ABOUT THIS EXERCISE » Below is a listing; give only the number of its lines that contain the word "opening".

PROVIDED RECORDS »
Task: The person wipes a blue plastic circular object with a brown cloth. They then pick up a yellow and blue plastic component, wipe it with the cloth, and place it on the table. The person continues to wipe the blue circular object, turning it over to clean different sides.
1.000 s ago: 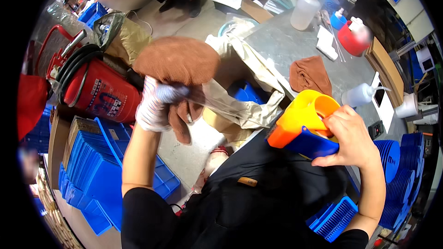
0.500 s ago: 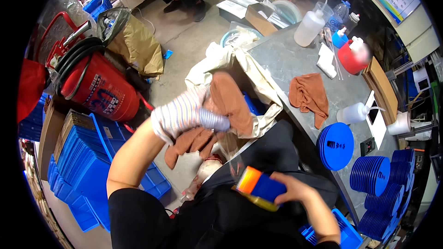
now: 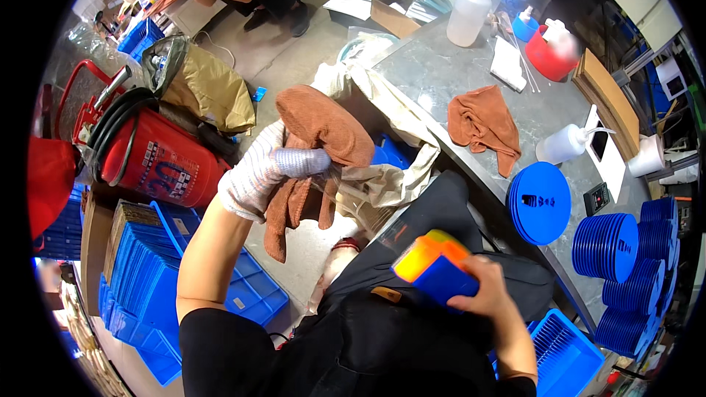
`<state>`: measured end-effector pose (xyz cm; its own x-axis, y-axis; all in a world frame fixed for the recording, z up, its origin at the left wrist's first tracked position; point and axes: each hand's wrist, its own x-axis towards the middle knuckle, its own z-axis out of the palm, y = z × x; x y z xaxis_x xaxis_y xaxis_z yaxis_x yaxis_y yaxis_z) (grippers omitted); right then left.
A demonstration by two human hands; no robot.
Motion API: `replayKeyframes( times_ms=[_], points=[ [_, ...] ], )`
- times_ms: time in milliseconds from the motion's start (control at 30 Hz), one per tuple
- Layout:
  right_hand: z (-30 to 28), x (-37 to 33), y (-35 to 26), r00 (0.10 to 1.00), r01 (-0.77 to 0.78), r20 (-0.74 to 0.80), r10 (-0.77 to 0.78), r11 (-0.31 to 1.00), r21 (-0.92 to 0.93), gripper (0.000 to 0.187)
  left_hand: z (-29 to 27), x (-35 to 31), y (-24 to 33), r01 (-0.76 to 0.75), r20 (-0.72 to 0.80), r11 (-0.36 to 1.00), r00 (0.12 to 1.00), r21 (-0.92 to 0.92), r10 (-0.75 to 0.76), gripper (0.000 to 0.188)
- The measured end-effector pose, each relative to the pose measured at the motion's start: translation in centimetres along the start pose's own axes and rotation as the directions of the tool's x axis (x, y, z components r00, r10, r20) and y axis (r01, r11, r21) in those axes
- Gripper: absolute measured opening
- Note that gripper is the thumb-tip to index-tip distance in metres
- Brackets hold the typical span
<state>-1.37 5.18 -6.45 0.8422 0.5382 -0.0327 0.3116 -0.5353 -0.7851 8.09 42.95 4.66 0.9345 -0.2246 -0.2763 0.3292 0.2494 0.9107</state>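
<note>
Cloth (image 3: 326,129), brown and bunched, is gripped in the gloved left hand (image 3: 266,170); lower to its right, the bare right hand (image 3: 485,290) grasps a blue-and-orange tape dispenser (image 3: 441,278). Beyond the right hand, a second cloth (image 3: 482,123) lies on the desk (image 3: 415,77).

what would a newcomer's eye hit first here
Probably the red cylinder at the left. Near the middle, the gloved left hand grips brown cloth; below and right, the bare right hand holds an orange-and-blue tape dispenser. Blue discs sit stacked at right.
</note>
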Motion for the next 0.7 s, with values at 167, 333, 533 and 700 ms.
replayKeyframes(
  times_ms=[167, 333, 533, 700],
  points=[
    [-7.4, 3.0, -3.3, 0.952, 0.094, -0.22, -0.213, 0.888, -0.45, 0.061, 1.3, -1.2, -0.2, -0.114, -0.041, 0.975, 0.993, -0.193, 0.108, 0.069],
    [-11.2, 6.8, -4.6, 0.956, 0.094, -0.187, -0.227, 0.839, -0.537, 0.059, 2.9, -1.9, -0.2, -0.19, -0.081, 0.951, 0.981, -0.242, 0.176, 0.074],
    [-14.0, 8.8, -4.5, 0.967, 0.192, -0.042, -0.252, 0.825, -0.532, 0.062, 2.1, -0.6, 0.4, -0.22, -0.129, 0.933, 0.973, -0.284, 0.19, 0.06],
    [-15.7, 10.7, -4.0, 0.916, 0.301, -0.007, -0.401, 0.699, -0.649, 0.06, -0.9, -0.7, -0.7, -0.283, -0.208, 0.952, 0.944, -0.119, 0.254, 0.054]
  ],
)
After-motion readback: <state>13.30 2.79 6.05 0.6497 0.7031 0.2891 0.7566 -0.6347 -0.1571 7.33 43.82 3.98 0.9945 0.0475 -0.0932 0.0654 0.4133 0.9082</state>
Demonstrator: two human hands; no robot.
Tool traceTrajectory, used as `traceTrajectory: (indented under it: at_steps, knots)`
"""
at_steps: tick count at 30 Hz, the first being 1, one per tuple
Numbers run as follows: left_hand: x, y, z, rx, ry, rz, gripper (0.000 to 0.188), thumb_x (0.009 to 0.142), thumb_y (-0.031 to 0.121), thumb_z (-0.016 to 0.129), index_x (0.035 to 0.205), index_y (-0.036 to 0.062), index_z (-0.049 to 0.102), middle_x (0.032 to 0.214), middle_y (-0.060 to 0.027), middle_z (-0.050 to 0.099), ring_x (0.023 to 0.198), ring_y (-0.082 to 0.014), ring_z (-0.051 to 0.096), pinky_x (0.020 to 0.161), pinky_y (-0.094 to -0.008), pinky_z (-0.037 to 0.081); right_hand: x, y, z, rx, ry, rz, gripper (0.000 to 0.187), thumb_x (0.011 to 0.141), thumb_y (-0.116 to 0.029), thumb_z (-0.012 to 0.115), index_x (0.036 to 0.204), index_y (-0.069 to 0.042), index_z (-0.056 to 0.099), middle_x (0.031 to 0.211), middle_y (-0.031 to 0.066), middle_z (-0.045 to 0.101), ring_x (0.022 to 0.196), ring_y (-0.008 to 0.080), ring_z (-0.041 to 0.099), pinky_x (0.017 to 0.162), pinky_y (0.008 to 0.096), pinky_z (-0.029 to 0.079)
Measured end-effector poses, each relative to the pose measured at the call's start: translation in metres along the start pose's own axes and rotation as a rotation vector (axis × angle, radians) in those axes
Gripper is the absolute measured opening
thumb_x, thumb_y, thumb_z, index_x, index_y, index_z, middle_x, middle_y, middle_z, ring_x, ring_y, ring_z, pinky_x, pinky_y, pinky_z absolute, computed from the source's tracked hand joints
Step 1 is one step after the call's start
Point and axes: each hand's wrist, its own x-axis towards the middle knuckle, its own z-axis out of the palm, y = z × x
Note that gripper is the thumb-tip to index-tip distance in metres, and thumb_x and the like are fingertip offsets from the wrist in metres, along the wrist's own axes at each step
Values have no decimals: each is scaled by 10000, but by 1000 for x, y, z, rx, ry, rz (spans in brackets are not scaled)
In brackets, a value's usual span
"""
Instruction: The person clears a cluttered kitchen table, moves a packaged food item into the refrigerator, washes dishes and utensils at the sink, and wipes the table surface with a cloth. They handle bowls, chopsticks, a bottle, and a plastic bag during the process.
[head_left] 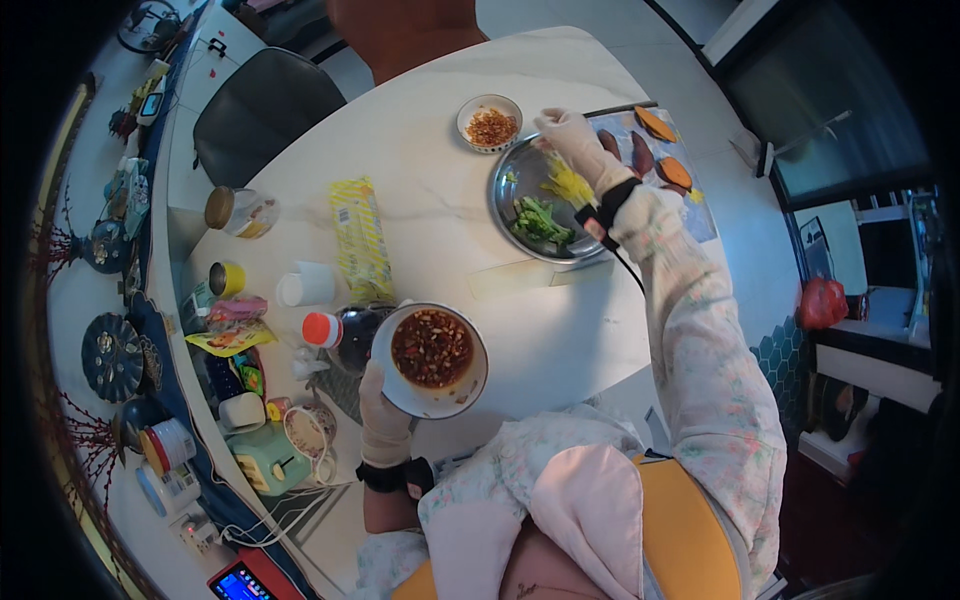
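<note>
My left hand (pixel 383 400), in a pale glove, grips the left side of a white bowl (pixel 478 372) held up near the table's front edge. Dark red-brown sauce (pixel 432 345) with chopped bits lies in the bowl. My right hand (pixel 575 140), gloved too, is over the far right part of a round steel basin (pixel 505 205), its fingers curled together. What they hold, if anything, cannot be made out. Yellow strips (pixel 568 183) show below this hand, and green broccoli (pixel 540 220) lies in the basin. Just left of the hand stands a small bowl of red-brown flakes (pixel 492 126).
Cut orange-fleshed sweet potatoes (pixel 673 173) lie on a board right of the basin. A red-capped dark bottle (pixel 355 338) stands beside the sauce bowl. Further left are a yellow striped packet (pixel 362 235), white cups (pixel 307 284) and a lidded jar (pixel 242 212). A dark chair (pixel 262 115) stands far left.
</note>
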Motion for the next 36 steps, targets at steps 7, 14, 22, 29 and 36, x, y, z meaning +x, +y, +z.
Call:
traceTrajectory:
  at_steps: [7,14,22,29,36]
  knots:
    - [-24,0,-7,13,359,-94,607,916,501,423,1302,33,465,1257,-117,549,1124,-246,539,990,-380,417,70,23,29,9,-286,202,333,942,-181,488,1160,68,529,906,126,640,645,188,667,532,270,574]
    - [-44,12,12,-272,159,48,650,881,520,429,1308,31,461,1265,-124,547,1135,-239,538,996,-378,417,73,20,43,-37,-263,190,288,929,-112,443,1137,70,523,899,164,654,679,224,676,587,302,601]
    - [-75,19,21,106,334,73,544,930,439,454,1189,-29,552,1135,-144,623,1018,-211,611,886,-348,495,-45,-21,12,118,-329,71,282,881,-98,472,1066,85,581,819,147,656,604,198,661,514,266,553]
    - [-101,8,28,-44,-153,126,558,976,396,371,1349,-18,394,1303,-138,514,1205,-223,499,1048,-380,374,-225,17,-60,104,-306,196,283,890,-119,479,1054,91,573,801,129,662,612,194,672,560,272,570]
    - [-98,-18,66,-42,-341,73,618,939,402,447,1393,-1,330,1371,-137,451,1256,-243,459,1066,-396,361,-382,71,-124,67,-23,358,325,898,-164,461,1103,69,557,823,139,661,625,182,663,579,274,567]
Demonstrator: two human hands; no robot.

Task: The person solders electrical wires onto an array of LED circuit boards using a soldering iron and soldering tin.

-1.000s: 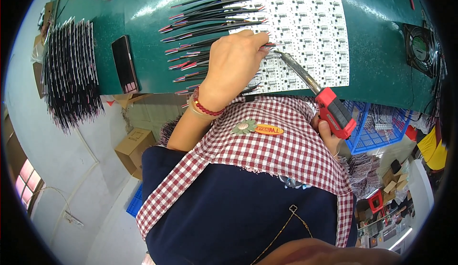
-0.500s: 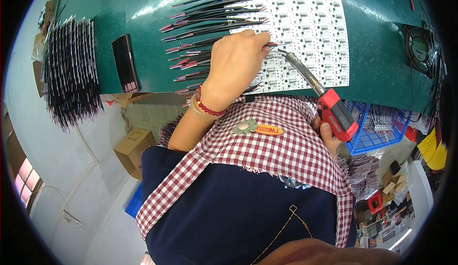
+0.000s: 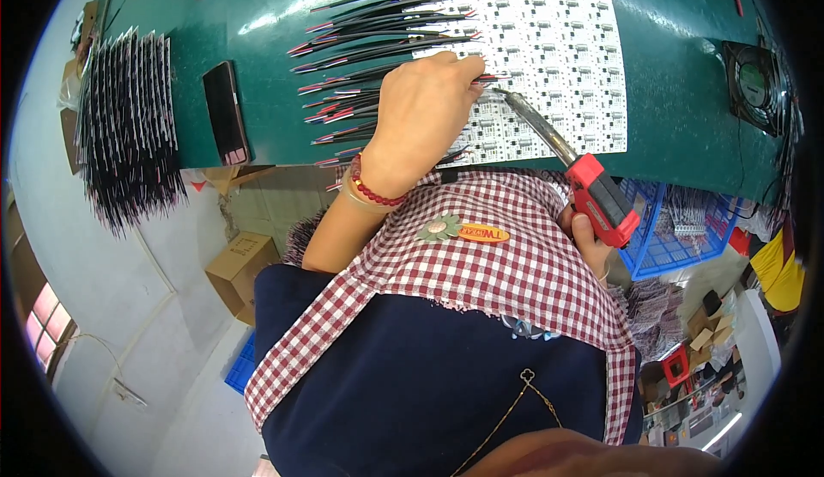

FINAL ANSWER » 2